REQUIREMENT>
Leaving out the pictures, write the following records exactly as they read.

--- START ---

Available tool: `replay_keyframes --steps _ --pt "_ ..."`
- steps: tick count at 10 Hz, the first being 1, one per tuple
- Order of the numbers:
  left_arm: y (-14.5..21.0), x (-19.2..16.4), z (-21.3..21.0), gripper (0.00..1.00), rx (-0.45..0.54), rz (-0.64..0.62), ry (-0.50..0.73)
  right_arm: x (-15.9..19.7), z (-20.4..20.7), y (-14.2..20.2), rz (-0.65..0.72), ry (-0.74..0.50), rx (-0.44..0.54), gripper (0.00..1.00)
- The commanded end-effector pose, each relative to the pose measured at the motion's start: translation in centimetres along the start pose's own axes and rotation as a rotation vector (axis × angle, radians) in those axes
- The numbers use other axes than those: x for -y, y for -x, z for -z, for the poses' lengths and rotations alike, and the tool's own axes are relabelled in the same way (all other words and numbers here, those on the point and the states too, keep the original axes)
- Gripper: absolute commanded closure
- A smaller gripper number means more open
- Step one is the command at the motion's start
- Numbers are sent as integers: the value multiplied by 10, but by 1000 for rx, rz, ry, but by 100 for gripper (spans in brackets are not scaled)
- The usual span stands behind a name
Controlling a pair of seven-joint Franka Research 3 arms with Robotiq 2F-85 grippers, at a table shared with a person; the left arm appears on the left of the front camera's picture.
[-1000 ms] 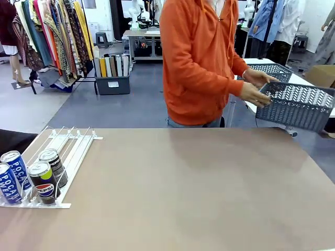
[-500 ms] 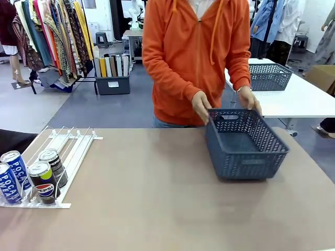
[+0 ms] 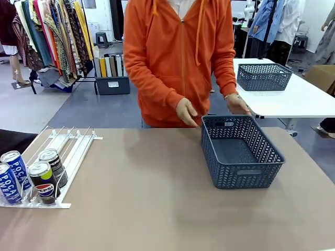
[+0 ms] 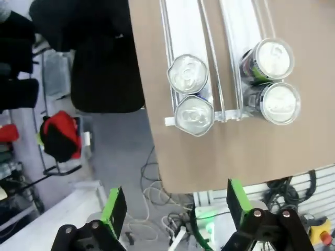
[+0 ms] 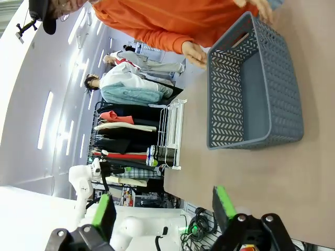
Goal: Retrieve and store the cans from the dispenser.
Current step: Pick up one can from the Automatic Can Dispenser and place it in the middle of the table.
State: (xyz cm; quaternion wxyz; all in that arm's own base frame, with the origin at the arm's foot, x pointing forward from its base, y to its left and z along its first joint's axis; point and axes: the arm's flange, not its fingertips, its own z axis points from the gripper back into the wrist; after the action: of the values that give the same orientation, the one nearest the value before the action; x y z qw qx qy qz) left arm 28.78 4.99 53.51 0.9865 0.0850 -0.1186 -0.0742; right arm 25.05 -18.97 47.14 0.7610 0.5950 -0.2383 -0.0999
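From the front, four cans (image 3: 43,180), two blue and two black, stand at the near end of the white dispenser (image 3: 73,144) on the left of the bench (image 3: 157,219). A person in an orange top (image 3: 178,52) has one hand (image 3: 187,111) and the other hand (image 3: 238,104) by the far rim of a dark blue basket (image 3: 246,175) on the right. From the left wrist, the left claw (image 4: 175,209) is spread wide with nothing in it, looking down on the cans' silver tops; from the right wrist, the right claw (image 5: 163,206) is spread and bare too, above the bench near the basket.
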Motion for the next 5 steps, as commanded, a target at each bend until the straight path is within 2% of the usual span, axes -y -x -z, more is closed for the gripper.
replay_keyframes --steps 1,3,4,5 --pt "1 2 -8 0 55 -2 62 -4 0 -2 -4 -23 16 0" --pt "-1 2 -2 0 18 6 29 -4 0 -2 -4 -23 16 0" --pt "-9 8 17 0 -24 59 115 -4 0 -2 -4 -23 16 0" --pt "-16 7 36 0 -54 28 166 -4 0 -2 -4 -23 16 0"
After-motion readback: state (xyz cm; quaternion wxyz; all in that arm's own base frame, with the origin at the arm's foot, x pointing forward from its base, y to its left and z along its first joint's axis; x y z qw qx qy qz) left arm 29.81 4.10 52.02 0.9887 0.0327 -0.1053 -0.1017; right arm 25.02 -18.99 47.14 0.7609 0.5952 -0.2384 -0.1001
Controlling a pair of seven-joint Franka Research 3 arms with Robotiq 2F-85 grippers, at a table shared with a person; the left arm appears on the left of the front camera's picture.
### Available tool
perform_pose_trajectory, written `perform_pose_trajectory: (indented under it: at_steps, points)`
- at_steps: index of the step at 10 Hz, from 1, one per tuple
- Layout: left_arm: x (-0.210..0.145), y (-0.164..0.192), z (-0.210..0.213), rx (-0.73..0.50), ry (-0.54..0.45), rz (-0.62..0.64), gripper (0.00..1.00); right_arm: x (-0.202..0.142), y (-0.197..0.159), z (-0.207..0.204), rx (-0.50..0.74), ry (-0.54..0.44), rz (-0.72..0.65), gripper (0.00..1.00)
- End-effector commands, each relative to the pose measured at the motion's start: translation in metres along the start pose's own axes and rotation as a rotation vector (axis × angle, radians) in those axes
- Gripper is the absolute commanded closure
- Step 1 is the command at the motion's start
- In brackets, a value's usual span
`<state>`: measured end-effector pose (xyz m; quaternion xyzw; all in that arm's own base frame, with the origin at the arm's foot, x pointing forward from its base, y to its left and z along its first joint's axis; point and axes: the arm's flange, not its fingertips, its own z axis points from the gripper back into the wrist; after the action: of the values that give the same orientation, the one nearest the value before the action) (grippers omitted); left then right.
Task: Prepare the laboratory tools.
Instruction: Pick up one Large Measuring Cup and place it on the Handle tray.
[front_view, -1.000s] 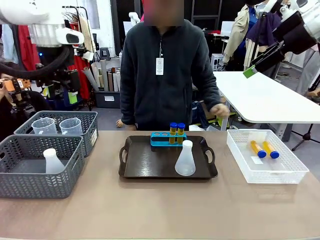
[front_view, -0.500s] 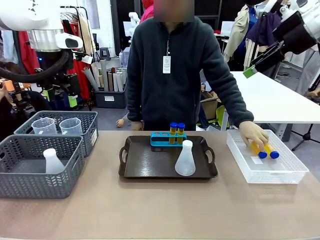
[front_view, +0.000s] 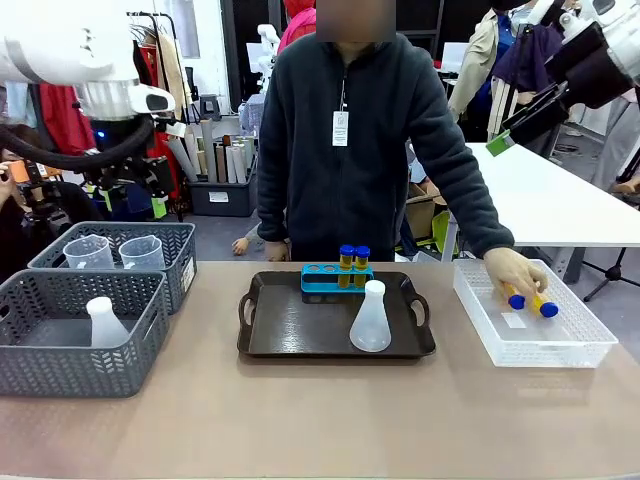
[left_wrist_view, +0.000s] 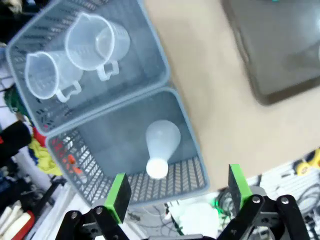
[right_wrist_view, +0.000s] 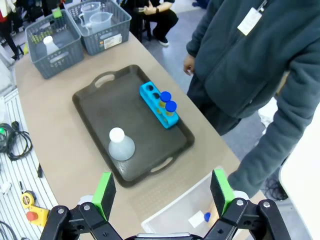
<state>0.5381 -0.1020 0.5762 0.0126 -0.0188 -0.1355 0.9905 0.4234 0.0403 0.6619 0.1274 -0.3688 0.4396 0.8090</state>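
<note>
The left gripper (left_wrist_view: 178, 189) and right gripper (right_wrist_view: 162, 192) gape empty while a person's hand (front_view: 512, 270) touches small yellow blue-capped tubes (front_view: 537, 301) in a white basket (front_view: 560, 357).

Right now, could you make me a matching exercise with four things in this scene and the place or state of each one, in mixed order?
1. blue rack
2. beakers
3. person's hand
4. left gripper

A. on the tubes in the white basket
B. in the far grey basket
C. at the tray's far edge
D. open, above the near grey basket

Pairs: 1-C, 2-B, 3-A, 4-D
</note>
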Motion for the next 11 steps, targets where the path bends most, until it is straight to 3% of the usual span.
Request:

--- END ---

RESULT>
Available tool: `replay_keyframes --steps _ --pt "_ ..."`
- steps: tick count at 10 Hz, the first being 1, one per tuple
- Order of the numbers:
  left_arm: y (-14.5..21.0), x (-19.2..16.4), z (-21.3..21.0), gripper (0.00..1.00), rx (-0.45..0.54), rz (-0.64..0.62), ry (-0.50..0.73)
  right_arm: x (-15.9..19.7), z (-20.4..20.7), y (-14.2..20.2), rz (-0.65..0.72), ry (-0.74..0.50), rx (-0.44..0.54), gripper (0.00..1.00)
- The commanded end-effector pose, each relative to the pose measured at the motion's start: translation in centimetres along the start pose's own axes and rotation as a rotation vector (axis × angle, radians) in those axes
- The numbers use other axes than those: x for -y, y for -x, z for -z, for the poses' lengths and rotations alike, and the tool's own axes are relabelled in the same way (all other words and numbers here, those on the point and the states too, keep the original axes)
- Gripper: absolute commanded closure
- A smaller gripper number means more open
- Step one is the command at the motion's start
- Numbers are sent as integers: the value multiplied by 10, but by 1000 for rx, rz, ry, but by 100 for gripper (spans in brackets are not scaled)
- The usual span stands behind a name
Controlling a pair of seven-joint Franka Research 3 arms with Robotiq 2F-85 grippers, at a table shared with a person; the left arm appears on the left of the front camera's picture.
[-1000 ms] 
[-500 ms] 
[+0 ms] 
[+0 ms] 
[+0 ms] 
Goal: Retrieve and store the cans from the dispenser.
Current step: Pick up one can from the Automatic Can Dispenser and place it in the middle of the table.
State: (xyz cm; quaternion wxyz; all in that arm's own base frame, with the origin at the arm's foot, x pointing forward from its base, y to its left and z along its first joint's axis; point and axes: the arm's flange, not its fingertips, its own z axis points from the gripper back into the wrist; after the action: of the values that give the same orientation, the one nearest the value before the action; x y z qw qx qy qz) left arm 28.78 4.99 53.51 0.9865 0.0850 -0.1186 -0.0742; right arm 25.05 -18.97 47.14 0.7610 0.5950 -0.2383 -0.0999
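From the front, four cans (image 3: 43,180), two blue and two black, stand at the near end of the white dispenser (image 3: 73,144) on the left of the bench (image 3: 157,219). A person in an orange top (image 3: 178,52) has one hand (image 3: 187,111) and the other hand (image 3: 238,104) by the far rim of a dark blue basket (image 3: 246,175) on the right. From the left wrist, the left claw (image 4: 175,209) is spread wide with nothing in it, looking down on the cans' silver tops; from the right wrist, the right claw (image 5: 163,206) is spread and bare too, above the bench near the basket.
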Motion for the next 5 steps, as commanded, a target at each bend until the straight path is within 2% of the usual span, axes -y -x -z, more is closed for the gripper.
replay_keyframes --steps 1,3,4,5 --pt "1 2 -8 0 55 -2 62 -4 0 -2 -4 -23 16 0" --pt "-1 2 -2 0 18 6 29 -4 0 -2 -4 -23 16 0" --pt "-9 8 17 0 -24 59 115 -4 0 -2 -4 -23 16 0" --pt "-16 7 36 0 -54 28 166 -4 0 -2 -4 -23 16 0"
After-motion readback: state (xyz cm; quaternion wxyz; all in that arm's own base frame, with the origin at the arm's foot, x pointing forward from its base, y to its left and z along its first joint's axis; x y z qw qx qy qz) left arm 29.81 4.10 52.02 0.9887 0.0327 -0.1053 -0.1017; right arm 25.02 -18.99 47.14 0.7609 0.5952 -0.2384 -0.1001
Controlling a pair of seven-joint Franka Research 3 arms with Robotiq 2F-85 grippers, at a table shared with a person; the left arm appears on the left of the front camera's picture.
### Available tool
perform_pose_trajectory, written `perform_pose_trajectory: (indented under it: at_steps, points)`
- at_steps: index of the step at 10 Hz, from 1, one per tuple
- Layout: left_arm: x (-0.210..0.145), y (-0.164..0.192), z (-0.210..0.213), rx (-0.73..0.50), ry (-0.54..0.45), rz (-0.62..0.64), gripper (0.00..1.00); right_arm: x (-0.202..0.142), y (-0.197..0.159), z (-0.207..0.204), rx (-0.50..0.74), ry (-0.54..0.44), rz (-0.72..0.65), gripper (0.00..1.00)
- End-effector commands, each relative to the pose measured at the motion's start: translation in metres along the start pose's own axes and rotation as a rotation vector (axis × angle, radians) in those axes
- Gripper is the absolute commanded closure
- Step 1 is the command at the motion's start
- In brackets, a value's usual span
`<state>`: measured end-effector pose (xyz m; quaternion xyzw; all in that arm's own base frame, with the origin at the arm's foot, x pointing forward from its base, y to its left and z along its first joint's axis; point and axes: the arm's flange, not its fingertips, its own z axis points from the gripper back into the wrist; after the action: of the values that give the same orientation, the one nearest the value before the action) (grippers omitted); left then right.
Task: Prepare the laboratory tools.
Instruction: Pick up one Large Measuring Cup and place it on the Handle tray.
[front_view, -1.000s] 
[front_view, -0.500s] 
[front_view, +0.000s] 
[left_wrist_view, +0.000s] 
[right_wrist_view, +0.000s] 
<state>0.5381 -0.1020 0.5762 0.0126 -0.0188 -0.1355 0.9905 0.4234 0.0403 0.6619 0.1274 -0.3688 0.4396 0.8090</state>
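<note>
The left gripper (left_wrist_view: 178, 189) and right gripper (right_wrist_view: 162, 192) gape empty while a person's hand (front_view: 512, 270) touches small yellow blue-capped tubes (front_view: 537, 301) in a white basket (front_view: 560, 357).

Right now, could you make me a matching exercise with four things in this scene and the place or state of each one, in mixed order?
1. blue rack
2. beakers
3. person's hand
4. left gripper

A. on the tubes in the white basket
B. in the far grey basket
C. at the tray's far edge
D. open, above the near grey basket

Pairs: 1-C, 2-B, 3-A, 4-D
</note>
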Motion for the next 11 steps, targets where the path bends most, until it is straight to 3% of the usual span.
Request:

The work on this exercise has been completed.